Goal of the exercise:
Nothing but the lines below between the line holding "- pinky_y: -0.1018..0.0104" and the line holding "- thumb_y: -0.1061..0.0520", inclusive, should appear in the answer, each set down exactly.

Available data:
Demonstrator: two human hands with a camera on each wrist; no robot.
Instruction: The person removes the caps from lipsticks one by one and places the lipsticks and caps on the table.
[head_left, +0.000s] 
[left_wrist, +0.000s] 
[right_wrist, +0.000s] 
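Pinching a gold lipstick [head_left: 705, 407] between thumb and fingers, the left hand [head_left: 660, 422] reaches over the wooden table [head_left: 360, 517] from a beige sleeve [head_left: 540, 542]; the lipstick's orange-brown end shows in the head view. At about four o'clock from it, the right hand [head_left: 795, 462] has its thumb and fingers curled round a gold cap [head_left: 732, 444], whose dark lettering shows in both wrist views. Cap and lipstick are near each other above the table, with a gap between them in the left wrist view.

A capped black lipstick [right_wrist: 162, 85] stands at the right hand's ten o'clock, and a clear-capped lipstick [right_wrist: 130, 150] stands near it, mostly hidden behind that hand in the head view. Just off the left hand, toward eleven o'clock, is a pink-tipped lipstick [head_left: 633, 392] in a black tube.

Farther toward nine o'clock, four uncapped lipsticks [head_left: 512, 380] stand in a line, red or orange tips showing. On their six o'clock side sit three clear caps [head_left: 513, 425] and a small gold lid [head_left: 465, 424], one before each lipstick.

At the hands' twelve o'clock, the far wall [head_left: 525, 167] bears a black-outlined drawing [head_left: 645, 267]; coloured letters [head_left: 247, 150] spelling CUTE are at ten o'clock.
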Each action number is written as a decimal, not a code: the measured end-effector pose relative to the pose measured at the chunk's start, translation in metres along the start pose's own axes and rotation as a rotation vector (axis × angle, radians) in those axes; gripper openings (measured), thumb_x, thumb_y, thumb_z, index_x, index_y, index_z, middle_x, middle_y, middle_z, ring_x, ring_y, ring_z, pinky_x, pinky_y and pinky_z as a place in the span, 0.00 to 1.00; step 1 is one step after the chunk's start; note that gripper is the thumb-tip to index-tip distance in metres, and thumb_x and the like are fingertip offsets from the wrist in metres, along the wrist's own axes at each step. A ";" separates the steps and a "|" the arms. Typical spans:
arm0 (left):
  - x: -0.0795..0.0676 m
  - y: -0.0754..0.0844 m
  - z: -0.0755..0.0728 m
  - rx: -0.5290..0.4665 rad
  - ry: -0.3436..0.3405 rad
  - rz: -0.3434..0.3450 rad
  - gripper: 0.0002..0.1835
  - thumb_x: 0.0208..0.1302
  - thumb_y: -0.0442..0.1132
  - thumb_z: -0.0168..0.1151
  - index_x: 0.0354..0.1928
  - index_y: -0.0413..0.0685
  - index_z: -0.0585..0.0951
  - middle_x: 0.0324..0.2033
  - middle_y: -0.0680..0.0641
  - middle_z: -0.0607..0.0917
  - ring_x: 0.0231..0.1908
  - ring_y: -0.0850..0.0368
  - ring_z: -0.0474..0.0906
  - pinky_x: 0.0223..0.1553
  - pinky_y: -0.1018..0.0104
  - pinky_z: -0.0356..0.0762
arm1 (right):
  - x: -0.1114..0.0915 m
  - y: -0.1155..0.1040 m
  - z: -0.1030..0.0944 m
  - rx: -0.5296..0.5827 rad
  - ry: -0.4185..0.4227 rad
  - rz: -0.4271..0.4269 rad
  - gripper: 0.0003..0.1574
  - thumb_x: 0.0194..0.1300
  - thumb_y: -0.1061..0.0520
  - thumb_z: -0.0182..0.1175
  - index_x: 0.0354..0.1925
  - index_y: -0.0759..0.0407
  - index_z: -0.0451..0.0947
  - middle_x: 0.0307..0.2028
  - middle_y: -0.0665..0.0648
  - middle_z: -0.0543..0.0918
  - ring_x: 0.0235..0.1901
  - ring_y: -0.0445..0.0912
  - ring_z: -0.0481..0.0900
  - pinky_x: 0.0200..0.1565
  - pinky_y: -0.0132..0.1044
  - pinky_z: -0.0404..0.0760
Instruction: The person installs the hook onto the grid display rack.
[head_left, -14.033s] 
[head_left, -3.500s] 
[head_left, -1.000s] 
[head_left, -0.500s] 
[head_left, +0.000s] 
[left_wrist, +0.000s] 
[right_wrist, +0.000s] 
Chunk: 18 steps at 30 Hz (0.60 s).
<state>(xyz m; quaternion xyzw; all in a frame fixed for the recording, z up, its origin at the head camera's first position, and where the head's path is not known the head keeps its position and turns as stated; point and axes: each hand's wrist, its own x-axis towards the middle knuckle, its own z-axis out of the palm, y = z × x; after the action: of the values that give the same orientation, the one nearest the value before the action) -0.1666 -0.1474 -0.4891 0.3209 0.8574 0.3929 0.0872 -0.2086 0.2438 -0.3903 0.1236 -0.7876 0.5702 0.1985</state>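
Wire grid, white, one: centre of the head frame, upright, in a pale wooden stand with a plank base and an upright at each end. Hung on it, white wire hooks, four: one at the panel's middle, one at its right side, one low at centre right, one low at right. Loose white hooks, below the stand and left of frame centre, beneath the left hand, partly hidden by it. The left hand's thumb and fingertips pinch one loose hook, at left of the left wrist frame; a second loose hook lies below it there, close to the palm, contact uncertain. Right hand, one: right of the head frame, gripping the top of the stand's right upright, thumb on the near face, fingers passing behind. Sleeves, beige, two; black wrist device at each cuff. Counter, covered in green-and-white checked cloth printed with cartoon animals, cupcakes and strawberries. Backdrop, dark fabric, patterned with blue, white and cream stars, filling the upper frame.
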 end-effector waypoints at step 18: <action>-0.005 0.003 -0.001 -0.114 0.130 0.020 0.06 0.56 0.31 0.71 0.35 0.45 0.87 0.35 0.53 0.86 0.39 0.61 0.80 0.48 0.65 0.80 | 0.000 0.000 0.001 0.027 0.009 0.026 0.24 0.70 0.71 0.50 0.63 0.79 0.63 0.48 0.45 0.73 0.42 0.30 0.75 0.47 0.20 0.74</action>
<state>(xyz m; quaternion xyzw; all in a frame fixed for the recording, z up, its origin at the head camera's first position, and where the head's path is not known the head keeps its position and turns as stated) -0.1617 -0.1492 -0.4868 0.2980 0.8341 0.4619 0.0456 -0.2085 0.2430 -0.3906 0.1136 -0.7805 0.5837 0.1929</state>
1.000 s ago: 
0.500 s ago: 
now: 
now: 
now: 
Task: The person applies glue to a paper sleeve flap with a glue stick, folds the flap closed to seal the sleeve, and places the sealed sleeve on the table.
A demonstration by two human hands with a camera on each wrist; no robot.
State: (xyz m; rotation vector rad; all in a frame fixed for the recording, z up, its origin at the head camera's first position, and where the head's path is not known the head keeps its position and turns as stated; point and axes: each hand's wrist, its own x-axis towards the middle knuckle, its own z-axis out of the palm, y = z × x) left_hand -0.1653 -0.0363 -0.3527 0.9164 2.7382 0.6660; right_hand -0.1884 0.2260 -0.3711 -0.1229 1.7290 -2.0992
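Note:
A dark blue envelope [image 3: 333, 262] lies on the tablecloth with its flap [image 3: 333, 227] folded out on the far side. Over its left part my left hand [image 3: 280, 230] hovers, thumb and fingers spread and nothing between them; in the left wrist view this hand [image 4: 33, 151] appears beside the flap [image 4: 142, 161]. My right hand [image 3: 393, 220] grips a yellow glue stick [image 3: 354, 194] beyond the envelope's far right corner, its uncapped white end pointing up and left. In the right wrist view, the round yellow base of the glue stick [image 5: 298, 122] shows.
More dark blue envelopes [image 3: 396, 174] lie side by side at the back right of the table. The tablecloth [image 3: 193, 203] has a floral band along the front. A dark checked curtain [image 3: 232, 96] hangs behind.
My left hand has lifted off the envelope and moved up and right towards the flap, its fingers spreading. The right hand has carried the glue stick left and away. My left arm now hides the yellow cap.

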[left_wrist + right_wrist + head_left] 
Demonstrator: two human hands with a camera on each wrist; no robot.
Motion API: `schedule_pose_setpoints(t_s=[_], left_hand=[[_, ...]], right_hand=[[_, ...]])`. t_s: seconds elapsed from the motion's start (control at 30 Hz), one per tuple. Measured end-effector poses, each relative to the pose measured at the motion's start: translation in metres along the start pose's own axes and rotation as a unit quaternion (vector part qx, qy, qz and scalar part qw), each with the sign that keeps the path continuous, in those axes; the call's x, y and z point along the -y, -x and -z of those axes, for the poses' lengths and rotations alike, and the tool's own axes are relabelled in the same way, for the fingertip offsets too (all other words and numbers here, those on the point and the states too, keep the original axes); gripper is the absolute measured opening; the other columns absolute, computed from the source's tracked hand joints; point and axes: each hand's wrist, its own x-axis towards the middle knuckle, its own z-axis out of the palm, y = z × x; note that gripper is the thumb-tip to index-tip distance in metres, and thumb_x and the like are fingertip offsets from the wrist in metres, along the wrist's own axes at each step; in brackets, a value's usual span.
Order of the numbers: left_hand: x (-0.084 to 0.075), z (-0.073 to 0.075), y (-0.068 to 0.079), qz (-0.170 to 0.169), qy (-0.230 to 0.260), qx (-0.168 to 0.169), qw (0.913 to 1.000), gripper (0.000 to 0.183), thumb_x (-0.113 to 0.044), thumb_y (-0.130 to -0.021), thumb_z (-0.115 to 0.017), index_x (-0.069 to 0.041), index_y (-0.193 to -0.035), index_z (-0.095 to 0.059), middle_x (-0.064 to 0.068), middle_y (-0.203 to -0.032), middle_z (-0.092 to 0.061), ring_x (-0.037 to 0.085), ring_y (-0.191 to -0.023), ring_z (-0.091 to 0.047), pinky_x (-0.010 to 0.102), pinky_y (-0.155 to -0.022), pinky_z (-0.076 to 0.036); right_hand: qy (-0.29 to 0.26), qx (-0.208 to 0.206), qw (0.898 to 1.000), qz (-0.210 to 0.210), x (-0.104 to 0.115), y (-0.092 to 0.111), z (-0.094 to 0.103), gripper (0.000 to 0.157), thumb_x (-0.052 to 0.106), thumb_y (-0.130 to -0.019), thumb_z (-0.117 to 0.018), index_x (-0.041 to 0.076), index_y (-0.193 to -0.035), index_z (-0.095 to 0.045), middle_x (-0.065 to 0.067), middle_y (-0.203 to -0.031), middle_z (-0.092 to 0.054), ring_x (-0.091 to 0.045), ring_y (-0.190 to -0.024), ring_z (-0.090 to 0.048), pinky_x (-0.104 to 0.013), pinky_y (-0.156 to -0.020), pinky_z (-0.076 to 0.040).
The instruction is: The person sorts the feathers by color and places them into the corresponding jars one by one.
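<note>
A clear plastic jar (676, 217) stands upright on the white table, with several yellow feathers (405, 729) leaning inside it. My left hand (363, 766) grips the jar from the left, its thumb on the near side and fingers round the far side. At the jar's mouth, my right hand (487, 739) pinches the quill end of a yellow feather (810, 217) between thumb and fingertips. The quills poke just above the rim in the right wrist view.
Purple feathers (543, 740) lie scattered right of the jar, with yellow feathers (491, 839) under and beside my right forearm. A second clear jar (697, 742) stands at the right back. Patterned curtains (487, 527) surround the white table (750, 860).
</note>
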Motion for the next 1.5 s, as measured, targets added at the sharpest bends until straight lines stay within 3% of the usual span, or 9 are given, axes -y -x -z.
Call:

Finished task:
  - pinky_y: -0.1018..0.0104
  - pinky_z: -0.0356..0.0762
arm1 (right):
  - x: -0.1114..0.0915 m
  - y: -0.1155..0.1040 m
  - z: -0.1030..0.0944 m
  - rx: -0.5296..0.5827 rad
  - ry: -0.4185..0.4227 rad
  - rz: -0.4271..0.4269 rad
  - gripper: 0.0003..0.1574
  - thumb_x: 0.0194..0.1300
  - thumb_y: -0.1061..0.0520

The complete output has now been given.